We have now the right so to designate them, for in this Appeal they unequivocally fraternize with this party, and call on them to come to their aid, to succour them in their distress, and overthrow Wesleyan Methodism. A more cunning and infamous attempt was never devised by the wickedness of man. The usual topics of declamation are resorted to, and the British public are unblushingly told, that the Wesleyan system is operating to the danger of their freedom, and the obstruction of salutary municipal and national reforms. At the moment, and in the town, we are writing this article, an active canvass is going on for the election of councillors under the new municipal act; and the whole population of the town know that some of the friends and members of the Wesleyan Society are taking part on one side, and some on the other. Not however as Members of Society, or as patronized, advised, or supported by it in any way whatever; but simply as Englishmen and part of the great body politic. We defy the Association to prove that the Wesleyan Body, in that capacity-by its Conference, by its circuit-meetings, or by any private union of its members-ever interfered to controul an election for a member of parliament, with one only exception-the slavery question; or concentrated their strength to controul the municipal, or any other public interests of corporation or town. And as these gentlemen do not appear to comprehend the principle on which Wesleyans do act, we tell them, it is, amongst other things, the love of true and real freedom which causes them so to abstain from a united co-operation in politics. We know classes of religious persons who are all of one mind on these questions-who congregate and unite to carry their favourite views, and if poll-books were examined, would be found as nearly as possible to have voted all on

one side. This may be called a love of, and the support of freedom; it is bigotted, sectarian, anti-national, and slavish subjection of soul and feeling to petty and party views and interests. To this the agitators of the Wesleyan Societies desire to reduce you, our brethren. We interfere not with your creeds and opinions, but we invite you to behold the noble attitude of real freedom in which you stand, compared with the pitiful tools of party faction; and we humbly, but fervently, conjure you to keep your position, and never allow yourselves to become the blind adherents of any party.

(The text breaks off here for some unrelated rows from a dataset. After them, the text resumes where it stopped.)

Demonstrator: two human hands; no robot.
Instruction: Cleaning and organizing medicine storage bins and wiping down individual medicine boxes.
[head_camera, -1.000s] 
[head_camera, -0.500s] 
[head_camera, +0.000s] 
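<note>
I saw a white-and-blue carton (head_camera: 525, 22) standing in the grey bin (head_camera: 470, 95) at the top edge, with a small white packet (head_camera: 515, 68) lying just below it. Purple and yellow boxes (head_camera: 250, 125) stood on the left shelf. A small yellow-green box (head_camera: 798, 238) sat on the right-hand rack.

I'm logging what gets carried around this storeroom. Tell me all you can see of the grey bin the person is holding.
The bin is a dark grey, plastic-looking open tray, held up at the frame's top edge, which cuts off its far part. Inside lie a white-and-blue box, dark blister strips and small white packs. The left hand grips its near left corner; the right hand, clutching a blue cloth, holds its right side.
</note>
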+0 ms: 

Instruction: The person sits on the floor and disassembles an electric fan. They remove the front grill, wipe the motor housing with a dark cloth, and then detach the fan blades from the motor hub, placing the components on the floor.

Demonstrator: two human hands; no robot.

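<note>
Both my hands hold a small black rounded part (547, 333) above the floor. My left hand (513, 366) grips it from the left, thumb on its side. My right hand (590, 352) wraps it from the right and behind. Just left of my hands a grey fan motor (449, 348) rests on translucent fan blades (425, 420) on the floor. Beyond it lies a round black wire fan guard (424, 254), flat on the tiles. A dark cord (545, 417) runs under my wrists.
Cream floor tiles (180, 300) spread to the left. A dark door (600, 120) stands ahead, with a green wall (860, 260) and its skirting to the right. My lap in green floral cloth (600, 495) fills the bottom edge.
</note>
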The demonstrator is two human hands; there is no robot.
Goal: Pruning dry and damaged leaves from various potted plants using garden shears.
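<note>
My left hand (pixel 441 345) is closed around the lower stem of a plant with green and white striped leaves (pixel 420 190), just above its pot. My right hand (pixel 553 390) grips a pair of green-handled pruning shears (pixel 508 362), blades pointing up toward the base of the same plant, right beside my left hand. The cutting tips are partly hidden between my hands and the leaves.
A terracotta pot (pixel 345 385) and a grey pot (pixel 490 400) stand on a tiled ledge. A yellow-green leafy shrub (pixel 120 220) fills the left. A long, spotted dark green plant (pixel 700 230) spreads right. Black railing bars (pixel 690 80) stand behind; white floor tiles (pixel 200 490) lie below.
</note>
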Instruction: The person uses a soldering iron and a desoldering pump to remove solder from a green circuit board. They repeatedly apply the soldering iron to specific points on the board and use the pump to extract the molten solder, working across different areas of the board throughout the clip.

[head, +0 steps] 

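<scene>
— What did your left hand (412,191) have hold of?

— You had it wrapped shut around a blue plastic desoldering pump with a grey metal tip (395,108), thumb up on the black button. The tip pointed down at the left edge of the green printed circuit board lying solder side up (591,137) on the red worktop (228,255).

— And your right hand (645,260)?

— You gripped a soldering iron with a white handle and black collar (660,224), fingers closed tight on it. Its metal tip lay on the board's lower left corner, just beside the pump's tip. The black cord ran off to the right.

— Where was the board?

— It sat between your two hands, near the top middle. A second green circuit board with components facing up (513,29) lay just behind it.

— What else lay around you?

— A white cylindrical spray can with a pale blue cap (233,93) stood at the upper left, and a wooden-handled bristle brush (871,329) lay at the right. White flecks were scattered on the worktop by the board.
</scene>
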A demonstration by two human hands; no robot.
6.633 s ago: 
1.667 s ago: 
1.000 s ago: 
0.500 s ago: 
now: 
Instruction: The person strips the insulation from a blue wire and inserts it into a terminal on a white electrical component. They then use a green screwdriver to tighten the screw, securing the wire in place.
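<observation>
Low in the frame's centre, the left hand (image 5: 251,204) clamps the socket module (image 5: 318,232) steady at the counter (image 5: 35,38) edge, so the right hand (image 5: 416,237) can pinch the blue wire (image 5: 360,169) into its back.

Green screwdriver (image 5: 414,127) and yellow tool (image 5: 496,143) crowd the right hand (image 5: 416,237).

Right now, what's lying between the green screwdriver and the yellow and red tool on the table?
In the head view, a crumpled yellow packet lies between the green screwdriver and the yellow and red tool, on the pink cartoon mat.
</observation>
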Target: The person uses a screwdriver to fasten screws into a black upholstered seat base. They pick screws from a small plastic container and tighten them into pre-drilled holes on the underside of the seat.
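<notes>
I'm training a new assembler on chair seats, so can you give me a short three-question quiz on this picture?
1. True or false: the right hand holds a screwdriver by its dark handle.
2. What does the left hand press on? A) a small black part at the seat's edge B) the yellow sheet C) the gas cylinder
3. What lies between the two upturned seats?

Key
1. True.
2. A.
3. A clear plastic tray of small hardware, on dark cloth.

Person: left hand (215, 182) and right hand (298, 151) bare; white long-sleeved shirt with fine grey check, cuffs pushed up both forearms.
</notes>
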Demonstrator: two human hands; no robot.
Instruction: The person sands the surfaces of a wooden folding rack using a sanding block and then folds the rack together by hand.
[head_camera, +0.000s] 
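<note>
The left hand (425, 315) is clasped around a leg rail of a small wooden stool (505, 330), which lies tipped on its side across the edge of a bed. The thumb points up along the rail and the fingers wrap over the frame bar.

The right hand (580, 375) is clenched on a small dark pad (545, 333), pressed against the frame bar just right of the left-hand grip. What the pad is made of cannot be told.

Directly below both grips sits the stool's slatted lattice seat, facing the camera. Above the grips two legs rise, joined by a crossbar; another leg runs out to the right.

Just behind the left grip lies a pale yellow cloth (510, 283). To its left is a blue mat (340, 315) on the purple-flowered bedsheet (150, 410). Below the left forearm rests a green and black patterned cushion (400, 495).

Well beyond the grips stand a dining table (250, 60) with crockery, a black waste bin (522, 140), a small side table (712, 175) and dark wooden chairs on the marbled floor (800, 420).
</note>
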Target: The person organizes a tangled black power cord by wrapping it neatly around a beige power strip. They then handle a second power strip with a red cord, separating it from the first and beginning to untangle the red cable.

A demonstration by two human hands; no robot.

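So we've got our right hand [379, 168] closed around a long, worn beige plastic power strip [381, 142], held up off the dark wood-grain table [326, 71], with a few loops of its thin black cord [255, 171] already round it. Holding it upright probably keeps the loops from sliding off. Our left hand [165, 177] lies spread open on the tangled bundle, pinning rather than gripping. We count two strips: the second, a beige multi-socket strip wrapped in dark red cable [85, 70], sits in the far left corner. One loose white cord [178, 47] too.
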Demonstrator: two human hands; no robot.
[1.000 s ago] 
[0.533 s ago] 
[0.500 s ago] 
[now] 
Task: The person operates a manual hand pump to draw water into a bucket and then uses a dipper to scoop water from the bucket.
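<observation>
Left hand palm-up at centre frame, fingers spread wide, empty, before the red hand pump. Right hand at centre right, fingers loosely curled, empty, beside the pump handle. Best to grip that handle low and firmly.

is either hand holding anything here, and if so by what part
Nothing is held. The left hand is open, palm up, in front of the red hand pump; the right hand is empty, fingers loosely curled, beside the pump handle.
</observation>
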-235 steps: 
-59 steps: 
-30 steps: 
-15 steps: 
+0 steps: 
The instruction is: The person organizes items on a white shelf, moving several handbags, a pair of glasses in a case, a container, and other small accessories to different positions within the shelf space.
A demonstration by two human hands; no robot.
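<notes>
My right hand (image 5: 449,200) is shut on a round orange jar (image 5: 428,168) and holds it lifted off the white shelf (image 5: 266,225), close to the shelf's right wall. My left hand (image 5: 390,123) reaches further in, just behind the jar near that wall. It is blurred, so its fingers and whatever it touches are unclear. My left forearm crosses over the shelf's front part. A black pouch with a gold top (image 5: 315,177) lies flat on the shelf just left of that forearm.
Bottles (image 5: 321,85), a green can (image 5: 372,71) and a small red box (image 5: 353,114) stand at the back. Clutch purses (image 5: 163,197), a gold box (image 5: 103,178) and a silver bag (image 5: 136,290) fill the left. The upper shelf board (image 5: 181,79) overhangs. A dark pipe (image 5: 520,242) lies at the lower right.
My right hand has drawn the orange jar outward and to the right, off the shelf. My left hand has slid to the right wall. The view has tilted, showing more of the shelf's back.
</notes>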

4. The Association have the candour to tell the British public, that they are at present only in pursuit of truth and freedom; and, consequently, they have no certainty as to the principles they hold or may finally adopt. "To find out what is the freedom wherewith Christ has made his people free, and then, having attained unto the truth of God, (whether Wesley, or Calvin, or Luther may have aided us in our search after it), to hand down the clustering blessings that grow out of it to our children after us-this great idea has led to the formation of the Wesleyan Methodist Association." It appears from this, then, that these parties are quite afloat, even as regards first principles. They are only attempting to find out the freedom of the gospel, and the truth of God, and do not know which may aid them most, Wesley, Calvin, or Luther! It follows that they have no knowledge whatever to what point of the compass they may be led. The want of space prevents us following out this as we could wish; but we hope our own people, who are devoted to Wesleyan Methodism on principle, will have the kindness to mark this confession. A set of men unite in a body with a professed view to reform the Society; and yet, now, after more than twelve months' agitation, they come forward and tell us, they are only in search of the truth, and have no settled views at all. We knew this to be the fact long ago; but it comes much better from themselves than from us. Now the Members of Society are made aware, on the avowals of the Association, that they do not know to what they shall ultimately conduct them. They may make themselves a Calvinistic, or a Lutheran, or -they know not what communion. They are in search after the liberty wherewith Christ makes his people free, and the truth of God; and the means they employ are such as the present Appeal, organized agitation, public meetings for declamation, and the whirlpool of passion, prejudice, and scandal. Whether truth and freedom will be found in such quarters, and by such means, time will show.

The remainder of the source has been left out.